Measuring Mars Methane -- Messy!
I write a monthly column for the San Jose Astronomical Association. Usually I don't reprint the columns here, but last month's column, Worlds of Controversy, discussed several recently controversial topics in planetary science.One of the topics was the issue of methane on Mars -- or lack thereof. We've all read the articles about how the measurements of Mars methane points to possible signs of life, woohoo! But none of the articles cover the problems with those measurements, as described in a recent paper by Kevin Zahnle, Richard S. Freedmana and David C. Catling: Is there methane on Mars?
Lack of life on Mars isn't sexy, I guess; The Economist was the only mainstream publication covering Kevin's paper, in an excellent article, Methane on Mars: Now you don't...
Here's the short summary from my column last month:
I'm sure you've seen articles on Martian methane. Methane doesn't last long in the atmosphere -- only a few hundred years -- so if it's there, it's being replenished somehow. On Earth, one of the most common ways to produce methane is through biological processes. Life on Mars! Whoopee! So everyone wants to see methane on Mars, and it makes for great headlines.The problem, according to Kevin, is that the Mars measurements show changes on a scale much shorter than hundreds of years: they fluctuate on a seasonal basis. That's tough to explain. Known atmospheric oxidation processes wouldn't get rid of methane fast enough, so you'd need to invent some even more exotic process -- perhaps methane-eating bacteria in the Martian soil? -- to account for the drops.

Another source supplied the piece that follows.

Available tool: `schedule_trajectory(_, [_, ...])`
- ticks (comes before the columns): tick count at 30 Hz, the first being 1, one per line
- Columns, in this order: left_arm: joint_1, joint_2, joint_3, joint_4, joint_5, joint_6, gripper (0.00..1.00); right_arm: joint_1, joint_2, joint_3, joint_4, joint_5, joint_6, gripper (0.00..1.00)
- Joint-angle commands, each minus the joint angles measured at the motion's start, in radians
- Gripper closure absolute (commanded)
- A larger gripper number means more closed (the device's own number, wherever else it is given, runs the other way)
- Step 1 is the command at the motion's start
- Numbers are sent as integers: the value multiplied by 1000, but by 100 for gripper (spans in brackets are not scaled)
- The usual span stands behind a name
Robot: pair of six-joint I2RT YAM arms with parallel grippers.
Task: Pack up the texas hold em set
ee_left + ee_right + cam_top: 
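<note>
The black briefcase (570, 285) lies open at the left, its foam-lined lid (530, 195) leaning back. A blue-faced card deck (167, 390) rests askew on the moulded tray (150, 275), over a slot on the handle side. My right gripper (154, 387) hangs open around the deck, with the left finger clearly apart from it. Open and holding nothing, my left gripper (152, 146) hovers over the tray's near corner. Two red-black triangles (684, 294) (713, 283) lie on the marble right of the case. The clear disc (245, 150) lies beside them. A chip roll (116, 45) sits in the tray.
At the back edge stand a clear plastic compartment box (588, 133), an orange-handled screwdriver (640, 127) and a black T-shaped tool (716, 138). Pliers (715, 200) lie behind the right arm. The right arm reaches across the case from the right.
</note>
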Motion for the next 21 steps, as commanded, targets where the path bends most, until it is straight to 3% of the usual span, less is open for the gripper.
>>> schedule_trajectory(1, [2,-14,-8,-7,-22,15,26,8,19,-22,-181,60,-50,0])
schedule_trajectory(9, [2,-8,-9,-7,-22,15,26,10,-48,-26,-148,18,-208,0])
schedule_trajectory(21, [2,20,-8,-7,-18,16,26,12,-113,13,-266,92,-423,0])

Worse, the measurements showing methane aren't very reliable. The evidence is spectroscopic: methane absorbs light at several fixed wavelengths, so you can measure methane by looking for its absorption lines.
But any Earth-based measurement of Martian methane has to cope with the fact that Earth's atmosphere has far more methane than Mars. How do you separate possible Mars methane absorption lines from Terran ones? There's one clever way: you can measure Mars at quadrature, when it's coming toward us or going away from us, and any methane spectral lines would be red- or blue-shifted compared to the Terran ones. But then the lines overlap with other absorption lines from Earth's atmosphere. It's very difficult to get a reliable measurement. Of course, a measurement from space would avoid those problems, so the spectrograph on the ESA Mars orbiter has been pressed into service. But there are questions about its accuracy.
The published evidence so far for Martian methane just isn't convincing, especially with those unlikely seasonal fluctuations. That doesn't mean there's no methane there; it means we need better data. The next Mars Rover, dubbed "Curiosity", will include a laser spectrometer which can give us much more accurate methane measurements. Curiosity is set to launch this fall and arrive at Mars in August of next year.
It gets worse: the kapton tape issue
But it gets worse. That Curiosity rover whose sensitive equipment is going to answer the question for us? Well, check out an article in Wired last week: Space Duct Tape Could Confuse Mars Rover.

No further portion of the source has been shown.